I. Attributes of Property

A. Definition of Property
Real Property, Personal Property = Tangibles – Movables and Immovables
Intangibles – Intellectual Property (Inventions, Copyrights, Ideas)

Property in a legal sense – (versus common language) refers to the right that an individual holds in the subject matter. This right is only enforceable if it is backed up by the power of the state (backed up by the courts).

B. Limitation on Absolute Rights of the Landowner
State v. Shack (pg. 16)
D entered the private property of a farmer to aid the migrant farm workers where they were employed and housed. The farmer stated that D could see the workers while in his presence. D, the aid workers refused, and then D were told that they had to go. The farmer then proceeded to file trespassing charges against D. The lower ct’s found for the farmer/employer. Rule-Landowners rights are not absolute and so in this limited sphere

C. Finder may recover full value from one who deprives him of possession
Right of Possession of Personal Property – Armory v. Delamirie (pg. 95)
P, a chimney sweep’s boy, found a jewel in the course of his work and took it to D’s shop for appraisal. As a finder, P’s property right in the jewel entitles him to recover its full value from D, who received possession from P and new that P had found it. The finder of a jewel does not have absolute legal title but does have a property right against all but the true owner.
When the sweep found the jewel did he have rights – only second to the true owner – this is called – possessory right. This is called involuntary bailment. True owner only has title and title is superior to possession.
True owner still has title. Sweep’s right of possession is worth very little so when it sues the jeweler – can the true owner come along and sue for the full value as well?

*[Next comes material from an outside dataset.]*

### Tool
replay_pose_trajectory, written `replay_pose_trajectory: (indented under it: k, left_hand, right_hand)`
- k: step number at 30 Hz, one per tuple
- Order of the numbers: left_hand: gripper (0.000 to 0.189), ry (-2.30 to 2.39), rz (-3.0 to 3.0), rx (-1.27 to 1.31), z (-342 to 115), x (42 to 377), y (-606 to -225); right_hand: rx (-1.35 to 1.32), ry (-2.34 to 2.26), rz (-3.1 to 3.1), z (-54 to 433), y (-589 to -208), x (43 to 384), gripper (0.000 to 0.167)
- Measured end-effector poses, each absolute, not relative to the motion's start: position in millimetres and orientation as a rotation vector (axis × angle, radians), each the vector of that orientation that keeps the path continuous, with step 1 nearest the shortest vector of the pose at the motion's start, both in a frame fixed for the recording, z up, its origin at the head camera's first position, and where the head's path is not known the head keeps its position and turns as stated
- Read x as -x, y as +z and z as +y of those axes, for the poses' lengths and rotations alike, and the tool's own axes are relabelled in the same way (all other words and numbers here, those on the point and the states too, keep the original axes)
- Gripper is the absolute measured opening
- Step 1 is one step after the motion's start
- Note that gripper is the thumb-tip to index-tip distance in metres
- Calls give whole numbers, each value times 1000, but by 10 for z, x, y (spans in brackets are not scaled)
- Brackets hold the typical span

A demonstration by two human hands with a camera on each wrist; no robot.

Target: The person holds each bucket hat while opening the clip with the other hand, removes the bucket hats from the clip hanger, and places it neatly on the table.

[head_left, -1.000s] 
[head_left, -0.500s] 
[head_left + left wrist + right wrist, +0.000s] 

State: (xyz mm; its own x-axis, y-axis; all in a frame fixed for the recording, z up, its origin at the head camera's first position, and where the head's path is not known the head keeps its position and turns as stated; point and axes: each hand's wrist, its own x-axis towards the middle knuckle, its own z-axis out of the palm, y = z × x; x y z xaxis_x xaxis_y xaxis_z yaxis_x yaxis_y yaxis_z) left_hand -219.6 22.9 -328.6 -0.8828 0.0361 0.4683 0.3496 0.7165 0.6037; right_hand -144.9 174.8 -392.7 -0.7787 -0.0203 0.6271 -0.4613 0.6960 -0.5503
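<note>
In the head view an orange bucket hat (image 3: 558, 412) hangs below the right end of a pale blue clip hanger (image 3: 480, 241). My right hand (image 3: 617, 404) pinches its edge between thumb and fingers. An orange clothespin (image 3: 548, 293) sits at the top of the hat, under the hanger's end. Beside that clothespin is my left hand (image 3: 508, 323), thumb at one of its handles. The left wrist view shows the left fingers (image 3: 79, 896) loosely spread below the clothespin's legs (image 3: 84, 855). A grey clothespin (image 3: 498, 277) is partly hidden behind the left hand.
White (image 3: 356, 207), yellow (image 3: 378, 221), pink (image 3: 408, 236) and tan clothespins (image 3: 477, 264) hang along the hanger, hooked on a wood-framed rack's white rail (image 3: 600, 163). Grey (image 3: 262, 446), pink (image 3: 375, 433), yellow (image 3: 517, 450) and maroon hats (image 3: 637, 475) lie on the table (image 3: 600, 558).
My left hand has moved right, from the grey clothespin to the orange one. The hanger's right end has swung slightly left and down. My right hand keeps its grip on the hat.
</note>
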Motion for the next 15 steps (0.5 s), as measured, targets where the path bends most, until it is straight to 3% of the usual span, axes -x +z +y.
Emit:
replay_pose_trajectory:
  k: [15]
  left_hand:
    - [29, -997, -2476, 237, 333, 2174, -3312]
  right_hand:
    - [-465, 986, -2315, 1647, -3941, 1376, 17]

D. Objects Placed on the Land by Nature’s Forces
Goddard v. Winchell (pg. 85)
Rule: Any object placed on the soil by nature’s processes becomes part of the soil so that a subsequent taking by finder is wrongful.

E. Property Rights vs. Individual Rights
Jones v. Alfred H. Mayer Co. (pg. 32)
P brought an action under 42 USCA 1982 alleging that D had refused to sell P a home in a St. Louis subdivision because P is black. §1982 – based on the granted power under 14th Amendment. Problem is no state shall deny equal protection of the law – the seller is a private individual not the state. Can’t read the act applying to private individuals – can’t be enforced – Congress does not have that right. 13th Amendment – base argument. This gives Congress the power – action of seller is discriminating against the buyers perpetuates slavery or involuntary servitude.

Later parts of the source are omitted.